Instructions for the task:
Could you return the lines below exactly, from the first line up to and including the line that holds "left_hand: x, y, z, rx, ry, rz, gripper"?

Provided material:
- Opening Delimiter -

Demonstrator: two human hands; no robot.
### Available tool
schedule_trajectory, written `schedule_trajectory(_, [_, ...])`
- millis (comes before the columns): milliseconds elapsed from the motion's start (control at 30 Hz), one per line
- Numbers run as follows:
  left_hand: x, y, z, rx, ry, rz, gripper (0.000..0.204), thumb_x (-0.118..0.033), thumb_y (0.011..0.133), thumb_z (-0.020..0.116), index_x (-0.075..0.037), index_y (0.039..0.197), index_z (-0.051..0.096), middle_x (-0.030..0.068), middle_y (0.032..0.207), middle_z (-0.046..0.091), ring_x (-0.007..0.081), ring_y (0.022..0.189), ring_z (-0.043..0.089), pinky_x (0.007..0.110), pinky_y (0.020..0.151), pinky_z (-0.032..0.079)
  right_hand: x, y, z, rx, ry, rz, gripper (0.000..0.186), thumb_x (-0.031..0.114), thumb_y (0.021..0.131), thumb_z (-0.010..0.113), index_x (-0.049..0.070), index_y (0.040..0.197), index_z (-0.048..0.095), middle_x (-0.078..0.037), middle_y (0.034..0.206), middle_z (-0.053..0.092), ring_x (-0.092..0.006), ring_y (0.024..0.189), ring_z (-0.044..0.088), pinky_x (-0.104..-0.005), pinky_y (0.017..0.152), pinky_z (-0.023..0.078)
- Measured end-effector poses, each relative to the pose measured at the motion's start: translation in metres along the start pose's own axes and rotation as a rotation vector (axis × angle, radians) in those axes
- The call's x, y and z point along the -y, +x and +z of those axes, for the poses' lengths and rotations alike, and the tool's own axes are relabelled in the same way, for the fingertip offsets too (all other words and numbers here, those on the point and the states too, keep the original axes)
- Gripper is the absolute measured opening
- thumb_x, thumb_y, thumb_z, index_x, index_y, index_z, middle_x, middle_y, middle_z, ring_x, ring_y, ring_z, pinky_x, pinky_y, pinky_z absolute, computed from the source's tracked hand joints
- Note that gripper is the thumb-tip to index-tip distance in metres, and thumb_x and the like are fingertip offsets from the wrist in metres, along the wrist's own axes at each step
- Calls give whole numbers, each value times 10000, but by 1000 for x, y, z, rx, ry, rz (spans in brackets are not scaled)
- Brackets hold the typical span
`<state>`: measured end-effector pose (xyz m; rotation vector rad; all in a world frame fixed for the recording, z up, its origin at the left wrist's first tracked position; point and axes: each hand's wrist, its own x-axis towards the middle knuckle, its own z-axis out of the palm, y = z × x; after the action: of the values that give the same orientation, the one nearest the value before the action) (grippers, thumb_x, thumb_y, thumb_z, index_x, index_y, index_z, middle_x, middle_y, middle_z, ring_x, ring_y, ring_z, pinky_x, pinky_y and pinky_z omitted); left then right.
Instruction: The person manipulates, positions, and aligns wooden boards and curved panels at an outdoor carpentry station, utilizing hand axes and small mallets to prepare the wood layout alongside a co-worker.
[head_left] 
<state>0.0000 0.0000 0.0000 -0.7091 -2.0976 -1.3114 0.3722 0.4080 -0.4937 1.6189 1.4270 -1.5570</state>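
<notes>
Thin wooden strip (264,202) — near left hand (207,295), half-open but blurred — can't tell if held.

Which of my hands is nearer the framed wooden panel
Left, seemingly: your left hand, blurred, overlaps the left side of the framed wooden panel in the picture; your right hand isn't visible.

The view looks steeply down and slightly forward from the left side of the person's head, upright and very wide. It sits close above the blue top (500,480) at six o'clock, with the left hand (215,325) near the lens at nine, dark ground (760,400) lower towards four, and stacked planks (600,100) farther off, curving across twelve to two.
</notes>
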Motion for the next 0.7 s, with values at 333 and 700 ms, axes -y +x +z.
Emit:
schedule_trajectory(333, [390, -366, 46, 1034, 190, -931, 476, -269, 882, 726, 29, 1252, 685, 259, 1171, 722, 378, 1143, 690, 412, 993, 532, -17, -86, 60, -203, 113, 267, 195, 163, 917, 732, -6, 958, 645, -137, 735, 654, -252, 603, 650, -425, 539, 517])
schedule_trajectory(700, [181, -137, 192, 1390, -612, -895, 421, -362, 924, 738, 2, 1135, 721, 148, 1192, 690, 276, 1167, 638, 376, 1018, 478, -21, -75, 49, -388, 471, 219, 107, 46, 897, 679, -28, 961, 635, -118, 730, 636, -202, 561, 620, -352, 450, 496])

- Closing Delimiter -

Your response:
Demonstrator: two human hands; no robot.
### Available tool
schedule_trajectory, written `schedule_trajectory(_, [_, ...])`
- millis (comes before the columns): milliseconds elapsed from the motion's start (control at 30 Hz), one per line
- Numbers run as follows:
  left_hand: x, y, z, rx, ry, rz, gripper (0.000..0.204), thumb_x (-0.118..0.033), thumb_y (0.011..0.133), thumb_z (-0.020..0.116), index_x (-0.075..0.037), index_y (0.039..0.197), index_z (-0.051..0.096), middle_x (-0.030..0.068), middle_y (0.032..0.207), middle_z (-0.046..0.091), ring_x (-0.007..0.081), ring_y (0.022..0.189), ring_z (-0.043..0.089), pinky_x (0.007..0.110), pinky_y (0.020..0.151), pinky_z (-0.032..0.079)

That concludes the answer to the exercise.